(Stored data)
......

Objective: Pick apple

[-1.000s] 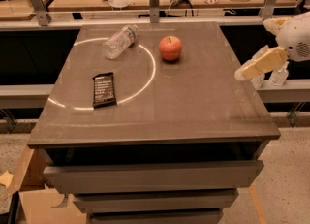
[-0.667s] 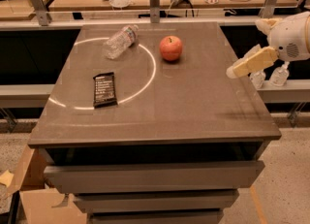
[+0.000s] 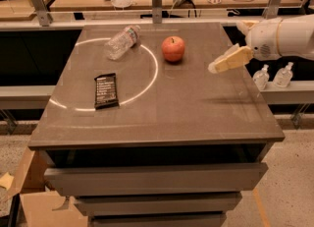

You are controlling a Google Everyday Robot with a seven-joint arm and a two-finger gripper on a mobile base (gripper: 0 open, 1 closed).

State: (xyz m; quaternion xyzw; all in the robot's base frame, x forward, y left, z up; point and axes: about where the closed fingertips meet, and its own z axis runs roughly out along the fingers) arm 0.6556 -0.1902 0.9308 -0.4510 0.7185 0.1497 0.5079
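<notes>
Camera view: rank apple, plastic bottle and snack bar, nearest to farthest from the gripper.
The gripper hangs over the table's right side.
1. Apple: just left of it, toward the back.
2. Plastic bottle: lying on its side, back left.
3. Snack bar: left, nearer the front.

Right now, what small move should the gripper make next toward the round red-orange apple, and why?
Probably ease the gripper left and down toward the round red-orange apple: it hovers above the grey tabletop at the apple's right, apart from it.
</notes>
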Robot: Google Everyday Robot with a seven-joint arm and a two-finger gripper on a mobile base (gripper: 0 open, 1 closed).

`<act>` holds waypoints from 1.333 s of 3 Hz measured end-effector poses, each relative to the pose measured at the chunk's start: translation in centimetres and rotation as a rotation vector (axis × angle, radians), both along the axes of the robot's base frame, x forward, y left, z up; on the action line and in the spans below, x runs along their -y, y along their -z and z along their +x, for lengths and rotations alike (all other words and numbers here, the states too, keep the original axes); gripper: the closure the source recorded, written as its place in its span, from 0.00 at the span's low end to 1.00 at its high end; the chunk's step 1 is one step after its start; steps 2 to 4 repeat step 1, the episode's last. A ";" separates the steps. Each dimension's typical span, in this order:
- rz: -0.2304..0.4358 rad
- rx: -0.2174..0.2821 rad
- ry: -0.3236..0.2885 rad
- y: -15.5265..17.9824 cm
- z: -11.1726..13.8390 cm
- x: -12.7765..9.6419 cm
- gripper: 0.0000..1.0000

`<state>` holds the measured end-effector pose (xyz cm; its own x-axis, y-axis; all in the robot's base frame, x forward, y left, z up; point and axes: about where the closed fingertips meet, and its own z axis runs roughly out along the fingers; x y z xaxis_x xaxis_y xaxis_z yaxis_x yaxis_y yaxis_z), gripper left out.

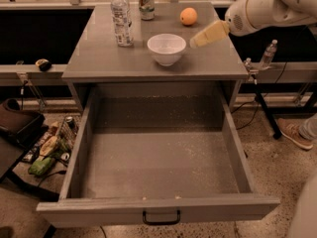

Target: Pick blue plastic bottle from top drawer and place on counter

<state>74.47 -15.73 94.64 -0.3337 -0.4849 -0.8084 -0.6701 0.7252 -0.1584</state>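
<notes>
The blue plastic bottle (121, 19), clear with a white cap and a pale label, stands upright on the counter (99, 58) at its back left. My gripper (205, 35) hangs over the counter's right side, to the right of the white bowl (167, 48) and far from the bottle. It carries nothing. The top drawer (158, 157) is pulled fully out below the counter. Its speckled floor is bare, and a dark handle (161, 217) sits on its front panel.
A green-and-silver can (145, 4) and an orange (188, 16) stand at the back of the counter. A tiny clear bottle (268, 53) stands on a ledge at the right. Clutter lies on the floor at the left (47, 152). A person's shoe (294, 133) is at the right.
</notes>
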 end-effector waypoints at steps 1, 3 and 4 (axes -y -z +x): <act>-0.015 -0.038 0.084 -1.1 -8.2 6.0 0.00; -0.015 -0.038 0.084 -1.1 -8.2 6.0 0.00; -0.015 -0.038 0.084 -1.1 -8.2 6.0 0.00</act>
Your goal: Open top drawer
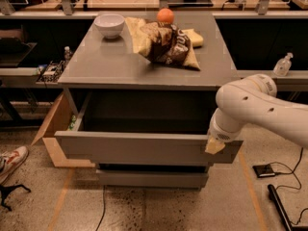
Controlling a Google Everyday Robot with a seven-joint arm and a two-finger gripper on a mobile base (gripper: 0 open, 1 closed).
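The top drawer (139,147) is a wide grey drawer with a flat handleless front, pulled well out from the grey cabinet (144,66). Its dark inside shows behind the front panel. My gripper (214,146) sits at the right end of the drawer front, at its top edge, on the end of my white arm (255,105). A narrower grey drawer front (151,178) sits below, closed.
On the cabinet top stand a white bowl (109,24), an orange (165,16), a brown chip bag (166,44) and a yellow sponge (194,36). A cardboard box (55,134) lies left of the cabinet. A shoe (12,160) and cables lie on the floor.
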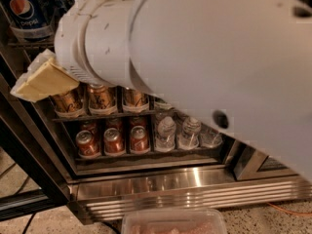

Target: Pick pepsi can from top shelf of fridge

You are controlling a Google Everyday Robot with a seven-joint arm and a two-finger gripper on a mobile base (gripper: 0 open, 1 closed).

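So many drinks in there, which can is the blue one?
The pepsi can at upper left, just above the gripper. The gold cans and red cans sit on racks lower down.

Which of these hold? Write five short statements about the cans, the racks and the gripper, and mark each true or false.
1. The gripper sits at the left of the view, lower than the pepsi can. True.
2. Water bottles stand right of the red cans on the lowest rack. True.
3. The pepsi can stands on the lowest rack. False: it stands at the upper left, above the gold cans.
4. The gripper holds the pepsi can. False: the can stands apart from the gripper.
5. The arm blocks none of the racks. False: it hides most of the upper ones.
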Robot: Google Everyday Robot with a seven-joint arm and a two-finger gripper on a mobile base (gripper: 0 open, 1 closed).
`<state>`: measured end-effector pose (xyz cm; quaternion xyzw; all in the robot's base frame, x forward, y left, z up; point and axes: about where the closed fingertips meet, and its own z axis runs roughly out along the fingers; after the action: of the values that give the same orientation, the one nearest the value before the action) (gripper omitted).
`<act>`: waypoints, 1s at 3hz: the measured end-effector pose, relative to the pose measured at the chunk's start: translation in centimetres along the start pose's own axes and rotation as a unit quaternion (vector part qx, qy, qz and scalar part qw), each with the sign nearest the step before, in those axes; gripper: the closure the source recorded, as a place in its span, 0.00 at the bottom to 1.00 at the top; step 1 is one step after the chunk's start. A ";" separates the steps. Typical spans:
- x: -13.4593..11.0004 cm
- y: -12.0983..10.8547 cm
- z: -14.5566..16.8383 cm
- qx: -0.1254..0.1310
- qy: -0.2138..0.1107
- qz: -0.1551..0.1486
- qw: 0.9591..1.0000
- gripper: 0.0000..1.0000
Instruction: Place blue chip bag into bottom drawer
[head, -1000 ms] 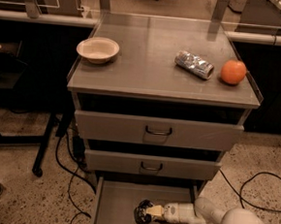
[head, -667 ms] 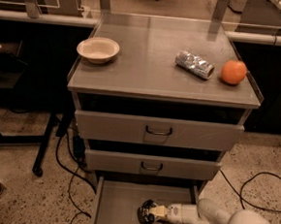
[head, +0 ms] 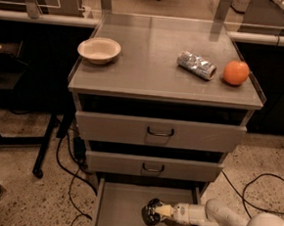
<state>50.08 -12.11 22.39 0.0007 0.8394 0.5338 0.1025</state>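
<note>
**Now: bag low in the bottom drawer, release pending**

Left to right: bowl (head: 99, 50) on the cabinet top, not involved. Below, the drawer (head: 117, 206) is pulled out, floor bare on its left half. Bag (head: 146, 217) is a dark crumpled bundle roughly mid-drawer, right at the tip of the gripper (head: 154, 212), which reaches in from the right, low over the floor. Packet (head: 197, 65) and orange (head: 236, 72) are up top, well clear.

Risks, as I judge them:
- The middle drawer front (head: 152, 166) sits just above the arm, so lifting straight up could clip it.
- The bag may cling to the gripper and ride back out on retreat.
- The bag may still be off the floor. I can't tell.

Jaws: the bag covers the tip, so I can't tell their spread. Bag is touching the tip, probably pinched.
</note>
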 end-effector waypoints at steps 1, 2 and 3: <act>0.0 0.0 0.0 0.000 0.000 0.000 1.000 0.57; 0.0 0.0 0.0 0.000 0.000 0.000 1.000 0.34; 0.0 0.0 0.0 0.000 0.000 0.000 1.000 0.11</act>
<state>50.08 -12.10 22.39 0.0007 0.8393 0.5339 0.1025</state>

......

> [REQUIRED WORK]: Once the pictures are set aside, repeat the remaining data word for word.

> [RESPONSE BELOW]:
Objective: Pick apple

[-1.000s] 
[-0.667s] 
[+0.000s] 

You are controlling a Google Everyday Robot with a seven-joint arm and a two-finger gripper on a mobile base (gripper: 0 open, 1 closed).

State: (xyz m; quaternion xyzw; all in the robot's base frame, x forward, y left, z up; point and axes: about where the closed fingertips meet, and its own z axis runs roughly out along the fingers) arm 0.6556 -0.1902 0.9308 -0.4510 0.7185 0.1497 0.5079
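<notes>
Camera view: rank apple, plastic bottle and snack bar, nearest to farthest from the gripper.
The gripper hangs over the table's right side.
1. Apple: just left of it, toward the back.
2. Plastic bottle: lying on its side, back left.
3. Snack bar: left, nearer the front.

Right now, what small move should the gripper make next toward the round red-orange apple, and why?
Probably ease the gripper left and down toward the round red-orange apple: it hovers above the grey tabletop at the apple's right, apart from it.
</notes>
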Robot: Google Everyday Robot with a seven-joint arm and a two-finger gripper on a mobile base (gripper: 0 open, 1 closed).

`<act>` holds waypoints from 1.333 s of 3 Hz measured end-effector poses, each relative to the pose measured at the chunk's start: translation in centimetres and rotation as a rotation vector (axis × angle, radians), both along the axes of the robot's base frame, x forward, y left, z up; on the action line and in the spans below, x runs along their -y, y along their -z and z along their +x, for lengths and rotations alike (all other words and numbers here, the states too, keep the original axes); gripper: the closure the source recorded, written as its place in its span, from 0.00 at the span's low end to 1.00 at its high end; the chunk's step 1 is one step after its start; steps 2 to 4 repeat step 1, the episode's last. A ";" separates the steps. Each dimension's typical span, in this order:
- rz: -0.2304..0.4358 rad
- rx: -0.2174..0.2821 rad
- ry: -0.3236..0.2885 rad
- y: -15.5265..17.9824 cm
- z: -11.1726..13.8390 cm
- x: -12.7765..9.6419 cm
- gripper: 0.0000..1.0000

`<state>` holds the measured end-effector pose (xyz cm; its own x-axis, y-axis; all in the robot's base frame, x forward, y left, z up; point and axes: about where the closed fingertips meet, and its own z axis runs roughly out along the fingers; x y z xaxis_x xaxis_y xaxis_z yaxis_x yaxis_y yaxis_z), gripper left out.


Target: Pick blue plastic bottle from top drawer and place on counter

<state>74.47 -15.73 94.64 -0.3337 -0.4849 -0.8084 -0.6701 0.7252 -0.1584</state>
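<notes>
The blue plastic bottle (121, 19), clear with a white cap and a pale label, stands upright on the counter (99, 58) at its back left. My gripper (205, 35) hangs over the counter's right side, to the right of the white bowl (167, 48) and far from the bottle. It carries nothing. The top drawer (158, 157) is pulled fully out below the counter. Its speckled floor is bare, and a dark handle (161, 217) sits on its front panel.
A green-and-silver can (145, 4) and an orange (188, 16) stand at the back of the counter. A tiny clear bottle (268, 53) stands on a ledge at the right. Clutter lies on the floor at the left (47, 152). A person's shoe (294, 133) is at the right.
</notes>
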 end-effector waypoints at steps 1, 3 and 4 (axes -y -z +x): <act>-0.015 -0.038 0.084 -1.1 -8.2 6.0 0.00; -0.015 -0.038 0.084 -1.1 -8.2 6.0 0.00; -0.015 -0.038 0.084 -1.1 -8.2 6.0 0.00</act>
Your goal: Open top drawer
Controlling a Google Everyday Robot with a seven-joint arm and a two-finger gripper on a mobile base (gripper: 0 open, 1 closed).
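The top drawer (139,147) is a wide grey drawer with a flat handleless front, pulled well out from the grey cabinet (144,66). Its dark inside shows behind the front panel. My gripper (214,146) sits at the right end of the drawer front, at its top edge, on the end of my white arm (255,105). A narrower grey drawer front (151,178) sits below, closed.
On the cabinet top stand a white bowl (109,24), an orange (165,16), a brown chip bag (166,44) and a yellow sponge (194,36). A cardboard box (55,134) lies left of the cabinet. A shoe (12,160) and cables lie on the floor.
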
Target: Pick pepsi can from top shelf of fridge

You are controlling a Google Everyday Robot with a seven-joint arm and a two-finger gripper on a mobile base (gripper: 0 open, 1 closed).

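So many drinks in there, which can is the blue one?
The pepsi can at upper left, just above the gripper. The gold cans and red cans sit on racks lower down.

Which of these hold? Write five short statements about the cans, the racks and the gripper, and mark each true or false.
1. The gripper sits at the left of the view, lower than the pepsi can. True.
2. Water bottles stand right of the red cans on the lowest rack. True.
3. The pepsi can stands on the lowest rack. False: it stands at the upper left, above the gold cans.
4. The gripper holds the pepsi can. False: the can stands apart from the gripper.
5. The arm blocks none of the racks. False: it hides most of the upper ones.
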Robot: Google Everyday Robot with a seven-joint arm and a two-finger gripper on a mobile base (gripper: 0 open, 1 closed).
`<state>`: measured end-effector pose (xyz cm; quaternion xyzw; all in the robot's base frame, x forward, y left, z up; point and axes: about where the closed fingertips meet, and its own z axis runs roughly out along the fingers; after the action: of the values that give the same orientation, the one nearest the value before the action) (gripper omitted).
`<act>`: waypoints, 1s at 3hz: the measured end-effector pose, relative to the pose measured at the chunk's start: translation in centimetres along the start pose's own axes and rotation as a unit quaternion (vector part qx, qy, qz and scalar part qw), each with the sign nearest the step before, in those axes; gripper: the closure the source recorded, as a place in its span, 0.00 at the bottom to 1.00 at the top; step 1 is one step after the chunk's start. A ";" separates the steps. Typical spans:
- x: -13.4593..11.0004 cm
- y: -12.0983..10.8547 cm
- z: -14.5566..16.8383 cm
- qx: -0.1254..0.1310
- qy: -0.2138..0.1107
- qz: -0.1551..0.1486
- qw: 0.9591..1.0000
- gripper: 0.0000..1.0000
Instruction: Place blue chip bag into bottom drawer
[head, -1000 ms] 
[head, -667 ms] 
[head, +0 ms] 
<state>50.08 -12.11 22.39 0.0007 0.8394 0.5338 0.1025</state>
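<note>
**Now: bag low in the bottom drawer, release pending**

Left to right: bowl (head: 99, 50) on the cabinet top, not involved. Below, the drawer (head: 117, 206) is pulled out, floor bare on its left half. Bag (head: 146, 217) is a dark crumpled bundle roughly mid-drawer, right at the tip of the gripper (head: 154, 212), which reaches in from the right, low over the floor. Packet (head: 197, 65) and orange (head: 236, 72) are up top, well clear.

Risks, as I judge them:
- The middle drawer front (head: 152, 166) sits just above the arm, so lifting straight up could clip it.
- The bag may cling to the gripper and ride back out on retreat.
- The bag may still be off the floor. I can't tell.

Jaws: the bag covers the tip, so I can't tell their spread. Bag is touching the tip, probably pinched.
</note>
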 end-effector waypoints at steps 1, 2 and 3: <act>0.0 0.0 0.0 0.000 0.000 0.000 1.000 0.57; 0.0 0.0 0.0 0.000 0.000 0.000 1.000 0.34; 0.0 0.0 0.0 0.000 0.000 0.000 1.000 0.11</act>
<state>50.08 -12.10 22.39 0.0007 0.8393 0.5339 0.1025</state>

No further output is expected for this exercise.